Records from a collection
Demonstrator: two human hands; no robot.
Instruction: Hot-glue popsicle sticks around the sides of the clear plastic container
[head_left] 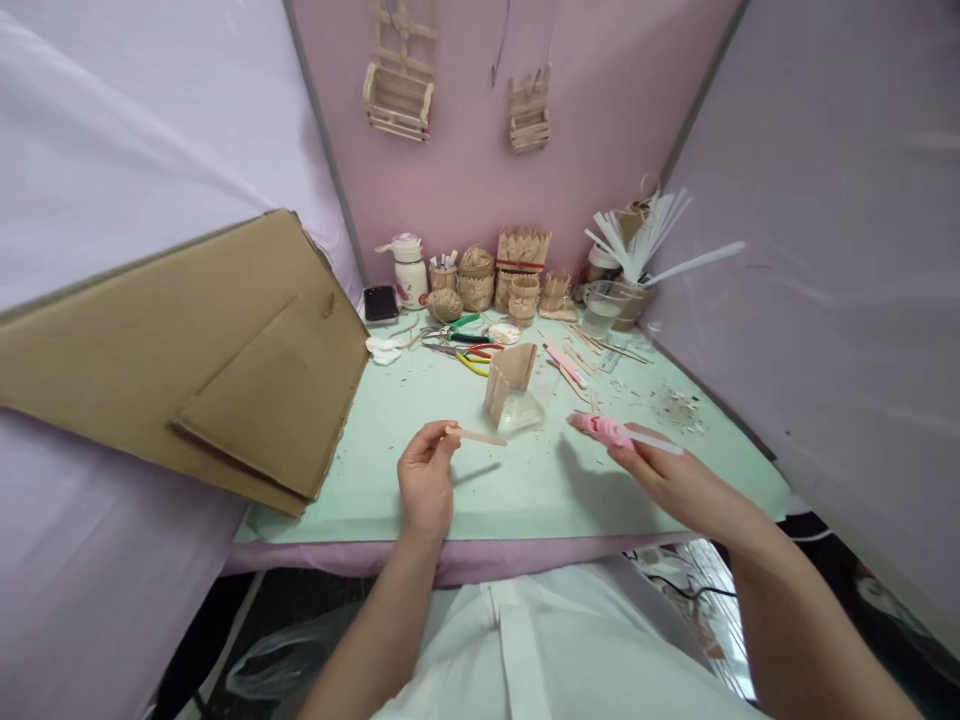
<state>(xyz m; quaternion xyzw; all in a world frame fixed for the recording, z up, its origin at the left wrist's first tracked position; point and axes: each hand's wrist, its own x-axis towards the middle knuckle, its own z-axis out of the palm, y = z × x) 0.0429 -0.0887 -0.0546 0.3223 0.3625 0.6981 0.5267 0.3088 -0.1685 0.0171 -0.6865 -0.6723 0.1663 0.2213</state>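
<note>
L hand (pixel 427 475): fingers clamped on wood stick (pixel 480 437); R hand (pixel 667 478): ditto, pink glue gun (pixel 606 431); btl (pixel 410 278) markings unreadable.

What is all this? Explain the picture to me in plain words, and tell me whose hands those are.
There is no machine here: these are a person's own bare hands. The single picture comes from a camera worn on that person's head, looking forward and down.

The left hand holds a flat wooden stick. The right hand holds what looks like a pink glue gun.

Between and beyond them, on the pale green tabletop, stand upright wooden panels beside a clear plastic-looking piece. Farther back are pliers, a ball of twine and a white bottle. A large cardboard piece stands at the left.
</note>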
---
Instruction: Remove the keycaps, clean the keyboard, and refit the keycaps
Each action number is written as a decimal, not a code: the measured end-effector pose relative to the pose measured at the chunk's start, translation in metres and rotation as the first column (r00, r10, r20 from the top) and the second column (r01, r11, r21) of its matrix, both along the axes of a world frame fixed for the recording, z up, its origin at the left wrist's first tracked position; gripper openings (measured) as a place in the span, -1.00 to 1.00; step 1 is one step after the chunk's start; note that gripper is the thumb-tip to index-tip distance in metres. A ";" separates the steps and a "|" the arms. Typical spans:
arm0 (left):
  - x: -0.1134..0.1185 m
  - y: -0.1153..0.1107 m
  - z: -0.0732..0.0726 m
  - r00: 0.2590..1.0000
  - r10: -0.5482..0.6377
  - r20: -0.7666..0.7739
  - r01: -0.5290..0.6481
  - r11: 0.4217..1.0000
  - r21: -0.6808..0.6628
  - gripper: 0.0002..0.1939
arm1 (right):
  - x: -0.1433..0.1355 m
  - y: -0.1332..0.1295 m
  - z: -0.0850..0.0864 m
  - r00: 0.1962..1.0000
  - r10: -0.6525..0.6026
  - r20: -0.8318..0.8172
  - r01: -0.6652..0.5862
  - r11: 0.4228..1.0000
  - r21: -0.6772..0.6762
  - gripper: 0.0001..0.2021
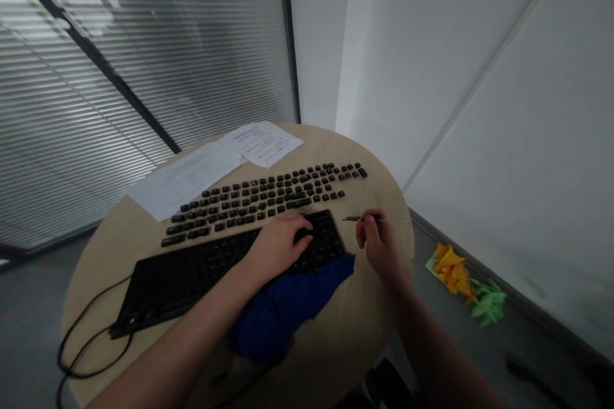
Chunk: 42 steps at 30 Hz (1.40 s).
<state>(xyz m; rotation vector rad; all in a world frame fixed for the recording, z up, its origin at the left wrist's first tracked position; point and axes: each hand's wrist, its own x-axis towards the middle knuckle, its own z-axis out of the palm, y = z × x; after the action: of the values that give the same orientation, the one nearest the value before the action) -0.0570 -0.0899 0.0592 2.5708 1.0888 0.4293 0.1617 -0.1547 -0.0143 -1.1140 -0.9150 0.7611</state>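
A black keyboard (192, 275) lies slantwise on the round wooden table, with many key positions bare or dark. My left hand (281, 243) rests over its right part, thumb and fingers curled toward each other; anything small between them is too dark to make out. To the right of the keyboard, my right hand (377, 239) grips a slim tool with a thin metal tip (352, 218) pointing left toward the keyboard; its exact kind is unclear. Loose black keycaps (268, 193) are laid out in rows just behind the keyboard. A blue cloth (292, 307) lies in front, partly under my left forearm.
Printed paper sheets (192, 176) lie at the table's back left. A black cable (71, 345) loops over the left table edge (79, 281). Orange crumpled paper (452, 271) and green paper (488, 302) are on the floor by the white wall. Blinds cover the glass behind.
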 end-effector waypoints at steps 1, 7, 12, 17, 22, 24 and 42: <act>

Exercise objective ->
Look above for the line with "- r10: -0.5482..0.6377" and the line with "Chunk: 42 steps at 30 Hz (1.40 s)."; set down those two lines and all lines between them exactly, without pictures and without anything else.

Task answer ->
  - r10: -0.5482..0.6377
  - r20: -0.7666..0.7739
  - r01: -0.5290..0.6481
  - r11: 0.4217..1.0000
  - r21: -0.6808..0.6628
  - gripper: 0.0002..0.1939
arm1 (right):
  - x: -0.1433..0.1355 m
  - y: -0.1332..0.1295 m
  - z: -0.0850..0.0864 m
  - r00: 0.1962..1.0000
  - r10: -0.6525..0.6026
  - r20: -0.8318..0.8172
  - r01: -0.6652..0.5862
  - r11: 0.4228..1.0000
  - r21: -0.6772..0.6762
  - gripper: 0.0001..0.2021
Chunk: 42 steps at 30 Hz (1.40 s).

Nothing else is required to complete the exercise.